Welcome to ARMO Platform

ARMO Platform is a runtime-powered, Kubernetes-driven, Cloud Security Platform. It uses eBPF to record application behavior. This recorded baseline is then enriched with relevant context from Kubernetes events, CI/CD data, cloud data and containers’ data resulting in an Application Profile DNA (APD™).
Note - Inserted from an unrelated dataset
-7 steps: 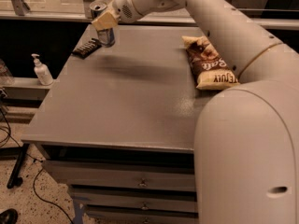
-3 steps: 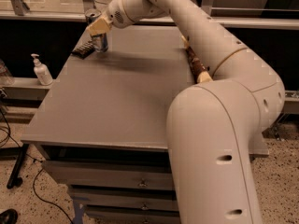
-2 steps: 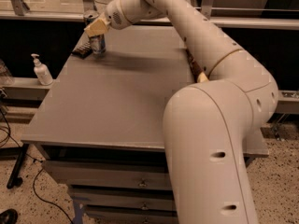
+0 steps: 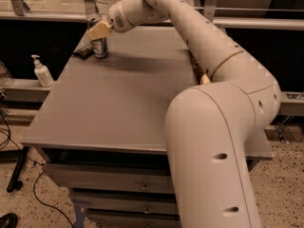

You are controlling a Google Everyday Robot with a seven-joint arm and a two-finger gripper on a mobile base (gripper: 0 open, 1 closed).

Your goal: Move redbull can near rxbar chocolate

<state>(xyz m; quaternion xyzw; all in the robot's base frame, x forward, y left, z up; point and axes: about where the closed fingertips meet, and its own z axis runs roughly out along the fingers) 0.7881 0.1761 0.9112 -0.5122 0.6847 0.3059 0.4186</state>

The APD™ is the holistic baseline for applications’ normal behavior, configuration, and policies - our source of truth.

ARMO Platform leverages the APD to provide contextual input to its posture management and hardening capabilities. It highlights the most important security issues that need to be addressed today, while reducing alert fatigue associated with false positives. In addition, ARMO Platform provides cloud detect and response capabilities, against runtime threats.

ARMO Platform protects any type of cloud and Kubernetes deployments: managed, on-premises, and air-gapped.

To sign up for ARMO Platform, sign up for an ARMO Platform account. The signup process guides you through connecting your cluster to ARMO Platform and your first scan.

How ARMO Platform works

ARMO Platform uses the open source project Kubescape* as an engine that provides the data, which in turn is enriched to provide actionable security insights. It also uses the major CSPs' APIs to extract additional contextual information, such as resources, configuration, etc.

*ARMO is the creator of Kubescape, a CNCF Sandbox project, and continues to contribute to it as core maintainers.

Architecture

For more information about Kubescape, view the Kubescape architecture documentation.

Communication

ARMO Platform ,the Kubescape microservice and, the CSPM microservice communicate using gateways over HTTPS.

All data is sent over HTTPS to an endpoint on the ARMO Platform.

Data retention

Scan data sent to the ARMO Platform is saved for one month for a free user and three months for a paid user before being deleted.